Transcribe the listing below word for word but skip its images.

*** Block opens ***

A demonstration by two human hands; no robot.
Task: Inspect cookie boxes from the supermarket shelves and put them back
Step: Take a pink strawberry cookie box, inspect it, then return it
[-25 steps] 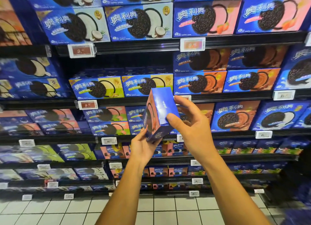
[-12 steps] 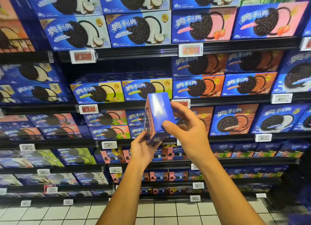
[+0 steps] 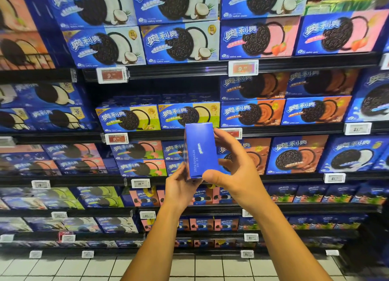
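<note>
Holding the cookie box (image 3: 200, 150) between both hands, you have turned it since a second ago: its orange printed front has swung away, and a narrow blue side with a printed date code now faces you. That suggests inspection is under way, with returning it still to do. Your left hand (image 3: 179, 189) grips its bottom corner; your right hand (image 3: 233, 171) clasps its right edge. It stands upright, long axis vertical, before the shelf (image 3: 294, 176).

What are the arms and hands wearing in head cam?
Nothing visible. Both forearms are bare up to the frame's lower edge, with no sleeves in view. The left hand and right hand show no gloves, rings, watch or bands; no markings or cables.
</note>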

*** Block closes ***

# Response below:
A demonstration by two human hands; no robot.
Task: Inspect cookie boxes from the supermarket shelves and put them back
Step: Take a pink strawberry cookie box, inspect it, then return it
[-25 steps] 
[-12 steps] 
[+0 steps] 
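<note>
Holding the cookie box (image 3: 200, 150) between both hands, you have turned it since a second ago: its orange printed front has swung away, and a narrow blue side with a printed date code now faces you. That suggests inspection is under way, with returning it still to do. Your left hand (image 3: 179, 189) grips its bottom corner; your right hand (image 3: 233, 171) clasps its right edge. It stands upright, long axis vertical, before the shelf (image 3: 294, 176).

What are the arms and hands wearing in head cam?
Nothing visible. Both forearms are bare up to the frame's lower edge, with no sleeves in view. The left hand and right hand show no gloves, rings, watch or bands; no markings or cables.
</note>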

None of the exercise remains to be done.